---------- DATA PROVIDED ----------
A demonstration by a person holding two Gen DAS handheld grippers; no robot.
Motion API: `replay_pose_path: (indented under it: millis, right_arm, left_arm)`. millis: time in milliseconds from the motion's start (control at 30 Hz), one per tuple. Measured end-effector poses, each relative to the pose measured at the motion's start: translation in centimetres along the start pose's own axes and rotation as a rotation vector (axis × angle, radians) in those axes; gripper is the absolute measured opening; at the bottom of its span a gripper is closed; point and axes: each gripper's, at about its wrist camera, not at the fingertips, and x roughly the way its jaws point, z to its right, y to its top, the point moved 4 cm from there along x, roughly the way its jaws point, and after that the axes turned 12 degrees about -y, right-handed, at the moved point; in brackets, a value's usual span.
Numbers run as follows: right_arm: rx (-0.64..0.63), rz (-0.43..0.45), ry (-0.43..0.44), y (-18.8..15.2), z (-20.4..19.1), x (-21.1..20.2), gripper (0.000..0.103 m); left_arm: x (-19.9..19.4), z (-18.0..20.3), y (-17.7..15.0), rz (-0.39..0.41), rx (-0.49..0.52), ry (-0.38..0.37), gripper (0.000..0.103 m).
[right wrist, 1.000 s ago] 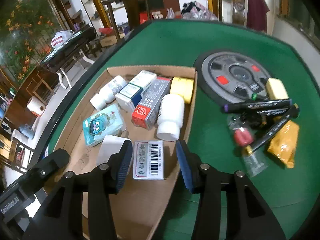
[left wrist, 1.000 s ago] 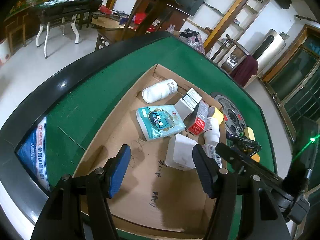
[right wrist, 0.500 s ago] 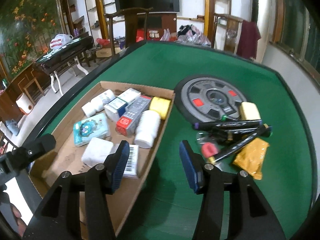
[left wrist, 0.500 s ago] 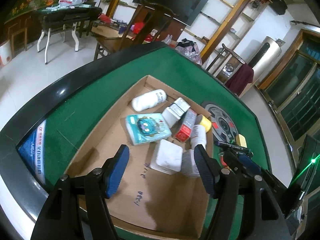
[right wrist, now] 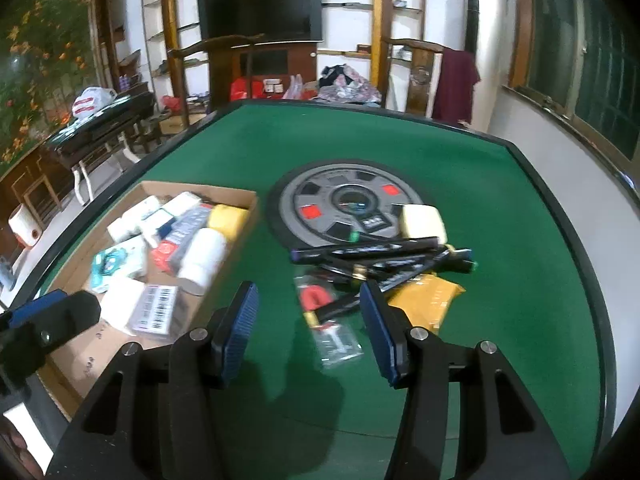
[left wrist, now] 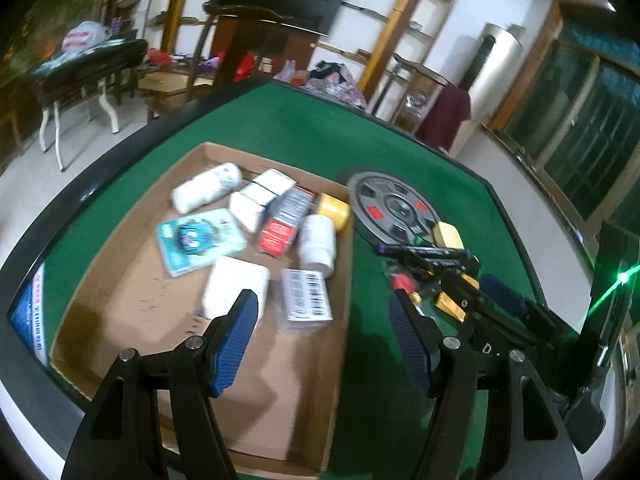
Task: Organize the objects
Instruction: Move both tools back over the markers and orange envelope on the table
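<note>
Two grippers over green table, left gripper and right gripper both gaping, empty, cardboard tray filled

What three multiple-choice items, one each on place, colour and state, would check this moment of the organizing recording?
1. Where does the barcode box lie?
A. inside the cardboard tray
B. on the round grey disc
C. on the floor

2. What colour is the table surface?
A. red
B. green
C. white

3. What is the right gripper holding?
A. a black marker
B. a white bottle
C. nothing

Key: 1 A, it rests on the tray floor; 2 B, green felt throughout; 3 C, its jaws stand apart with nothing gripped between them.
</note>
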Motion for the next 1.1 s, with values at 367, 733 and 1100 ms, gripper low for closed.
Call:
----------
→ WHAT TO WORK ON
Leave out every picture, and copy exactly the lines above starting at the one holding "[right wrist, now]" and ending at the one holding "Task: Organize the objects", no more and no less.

→ RESPONSE TO THIS EXERCISE
[right wrist, now] 
[left wrist, now] 
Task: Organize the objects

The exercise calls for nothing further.